» **INSTRUCTIONS TO FOLLOW**:
Your answer should hold every line of the records below that contains the string "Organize".

Collection entries
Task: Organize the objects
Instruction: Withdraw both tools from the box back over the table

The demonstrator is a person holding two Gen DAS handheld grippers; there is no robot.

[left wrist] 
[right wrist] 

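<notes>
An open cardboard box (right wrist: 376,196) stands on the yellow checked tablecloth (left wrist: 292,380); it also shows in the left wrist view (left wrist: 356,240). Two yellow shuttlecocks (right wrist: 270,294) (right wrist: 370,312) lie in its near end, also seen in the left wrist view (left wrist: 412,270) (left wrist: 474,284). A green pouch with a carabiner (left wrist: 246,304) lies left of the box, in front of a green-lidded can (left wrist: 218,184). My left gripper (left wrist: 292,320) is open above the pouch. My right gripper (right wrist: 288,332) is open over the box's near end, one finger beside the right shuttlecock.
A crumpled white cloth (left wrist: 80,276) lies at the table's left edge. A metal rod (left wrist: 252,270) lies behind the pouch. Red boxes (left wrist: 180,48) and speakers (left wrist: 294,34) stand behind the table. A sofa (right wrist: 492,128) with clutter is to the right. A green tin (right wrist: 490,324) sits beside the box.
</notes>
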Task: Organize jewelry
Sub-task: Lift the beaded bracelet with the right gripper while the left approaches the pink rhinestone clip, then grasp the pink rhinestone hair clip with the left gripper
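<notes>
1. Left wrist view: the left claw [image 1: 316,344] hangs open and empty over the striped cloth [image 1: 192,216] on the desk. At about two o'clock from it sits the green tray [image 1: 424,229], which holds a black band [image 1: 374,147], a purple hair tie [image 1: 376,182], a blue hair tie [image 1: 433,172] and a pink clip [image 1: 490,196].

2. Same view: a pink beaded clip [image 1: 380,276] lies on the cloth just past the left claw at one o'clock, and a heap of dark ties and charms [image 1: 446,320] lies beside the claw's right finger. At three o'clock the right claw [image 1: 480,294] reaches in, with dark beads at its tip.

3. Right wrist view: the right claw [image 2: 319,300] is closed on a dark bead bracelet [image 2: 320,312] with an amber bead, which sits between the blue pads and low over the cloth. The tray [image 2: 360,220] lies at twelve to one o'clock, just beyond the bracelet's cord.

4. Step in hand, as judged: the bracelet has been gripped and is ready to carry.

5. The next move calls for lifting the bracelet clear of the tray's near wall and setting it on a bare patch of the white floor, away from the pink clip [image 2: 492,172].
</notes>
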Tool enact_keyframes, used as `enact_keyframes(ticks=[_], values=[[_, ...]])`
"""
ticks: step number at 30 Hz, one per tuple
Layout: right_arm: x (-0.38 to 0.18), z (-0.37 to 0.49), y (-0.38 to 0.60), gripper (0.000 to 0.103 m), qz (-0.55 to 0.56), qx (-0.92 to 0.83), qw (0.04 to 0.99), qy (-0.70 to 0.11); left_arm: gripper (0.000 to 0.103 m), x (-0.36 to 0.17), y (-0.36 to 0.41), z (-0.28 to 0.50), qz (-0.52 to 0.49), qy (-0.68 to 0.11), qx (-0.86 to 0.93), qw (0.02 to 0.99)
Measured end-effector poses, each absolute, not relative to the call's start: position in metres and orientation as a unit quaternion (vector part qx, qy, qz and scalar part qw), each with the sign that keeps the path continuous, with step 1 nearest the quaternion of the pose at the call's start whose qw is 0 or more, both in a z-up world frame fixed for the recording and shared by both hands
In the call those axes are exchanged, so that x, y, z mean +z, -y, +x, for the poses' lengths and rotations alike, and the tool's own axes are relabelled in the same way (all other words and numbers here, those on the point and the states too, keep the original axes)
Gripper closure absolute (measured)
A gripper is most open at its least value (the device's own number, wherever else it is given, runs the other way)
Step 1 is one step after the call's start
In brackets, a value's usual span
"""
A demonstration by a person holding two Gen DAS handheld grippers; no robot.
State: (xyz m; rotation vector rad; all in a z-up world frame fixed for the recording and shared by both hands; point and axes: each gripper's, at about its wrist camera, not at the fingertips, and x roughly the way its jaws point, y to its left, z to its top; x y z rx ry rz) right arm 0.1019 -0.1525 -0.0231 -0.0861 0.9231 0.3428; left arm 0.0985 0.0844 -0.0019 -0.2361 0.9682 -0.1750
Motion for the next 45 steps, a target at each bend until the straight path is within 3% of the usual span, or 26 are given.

» **THE COMPLETED TASK**:
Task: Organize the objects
Task: Organize jewelry

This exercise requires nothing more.